Home Politic Karyawan supermarket segera diizinkan mengumpulkan barang-barang yang tidak terjual untuk mencegah pemborosan

Karyawan supermarket segera diizinkan mengumpulkan barang-barang yang tidak terjual untuk mencegah pemborosan

22
0



Kabar baik bagi pekerja distribusi massal dan mereka yang merasa terganggu dengan sisa makanan. Saat kita melihat ke tempat sampah di supermarket, kita sering menemukan bahan makanan yang masih layak dikonsumsi, namun sudah tidak boleh lagi dijual karena standarnya. Ini masih mewakili 300.000 ton makanan dibuang setiap tahunnya. Sejak undang-undang Garot tahun 2016, supermarket (lebih dari 400 m2) harus berorganisasi untuk menyumbangkan makanan mereka yang tidak terjual kepada asosiasi. Ini pulih antara 25% dan 65%.

Harus dikatakan bahwa tergantung pada wilayahnya, pada akhirnya asosiasi telah mengumpulkan apa yang mereka butuhkan, mereka tidak mendapatkan keuntungan dari perjalanan dalam jumlah terbatas atau toko tidak memberikan apa yang mereka butuhkan.
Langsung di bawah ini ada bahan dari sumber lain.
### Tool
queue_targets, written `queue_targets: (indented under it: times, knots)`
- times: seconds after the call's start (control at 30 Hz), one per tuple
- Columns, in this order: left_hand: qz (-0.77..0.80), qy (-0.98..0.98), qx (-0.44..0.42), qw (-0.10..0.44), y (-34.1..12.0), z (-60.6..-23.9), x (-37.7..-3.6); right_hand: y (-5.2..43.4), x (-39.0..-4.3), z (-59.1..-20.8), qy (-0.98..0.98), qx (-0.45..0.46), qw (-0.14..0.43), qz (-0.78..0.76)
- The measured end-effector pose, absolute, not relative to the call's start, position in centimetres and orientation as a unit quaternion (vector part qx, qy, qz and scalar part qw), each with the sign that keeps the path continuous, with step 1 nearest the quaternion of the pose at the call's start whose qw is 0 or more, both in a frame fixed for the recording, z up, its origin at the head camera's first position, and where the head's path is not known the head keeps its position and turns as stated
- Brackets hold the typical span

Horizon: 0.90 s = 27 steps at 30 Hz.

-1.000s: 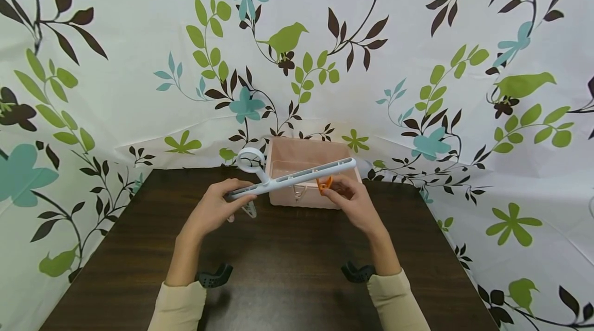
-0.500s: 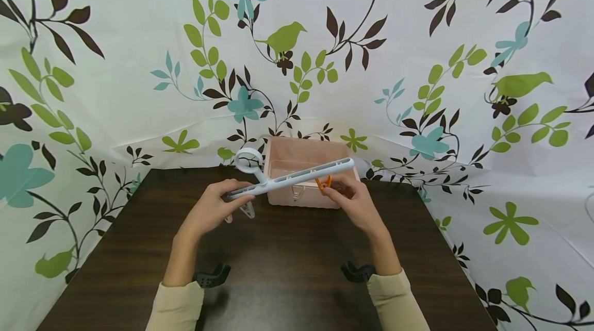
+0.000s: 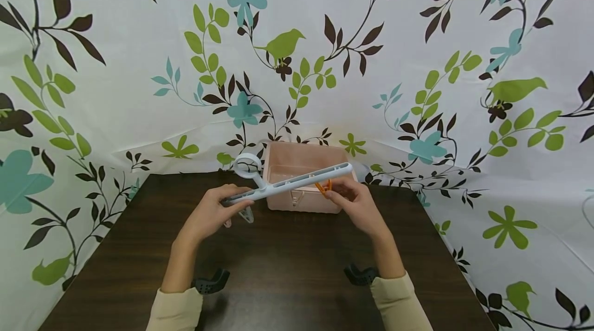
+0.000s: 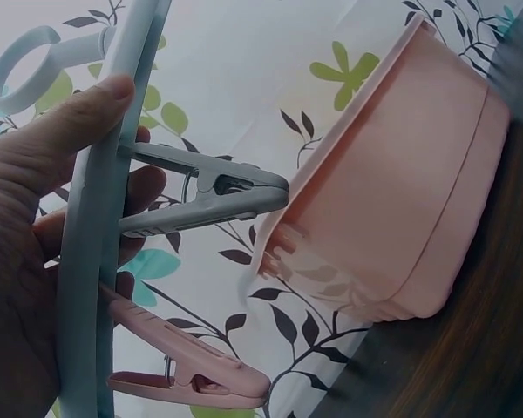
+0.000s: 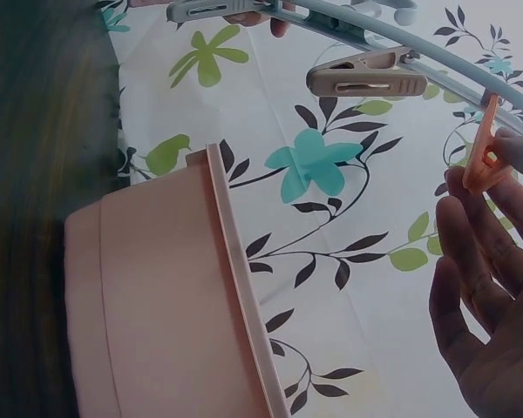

Untuk melanjutkan perjuangan melawan sampah makanan, Serge Papin, Menteri UKM dan Perdagangan, telah membuat proposal: agar karyawan supermarket tersebut dapat mengambil barang-barang yang tidak terjual.

Jenis otorisasi apa?

“Terlalu banyak produk yang masih dapat dikonsumsi dihancurkan karena peraturan yang terlalu rumit. Harap dicatat: prioritas donasi tetap pada asosiasi, tetapi apa yang tidak mereka ambil harus bermanfaat bagi seseorang!”Menteri memohon. Pemesanan harus dilakukan “di kuartal” untuk memperkenalkan tindakan ini. Karyawan yang terlibat akan mendapat manfaat dari ini “beberapa ratus euro” sumbangan makanan “per tahun untuk menjamin keadilan antar karyawan”.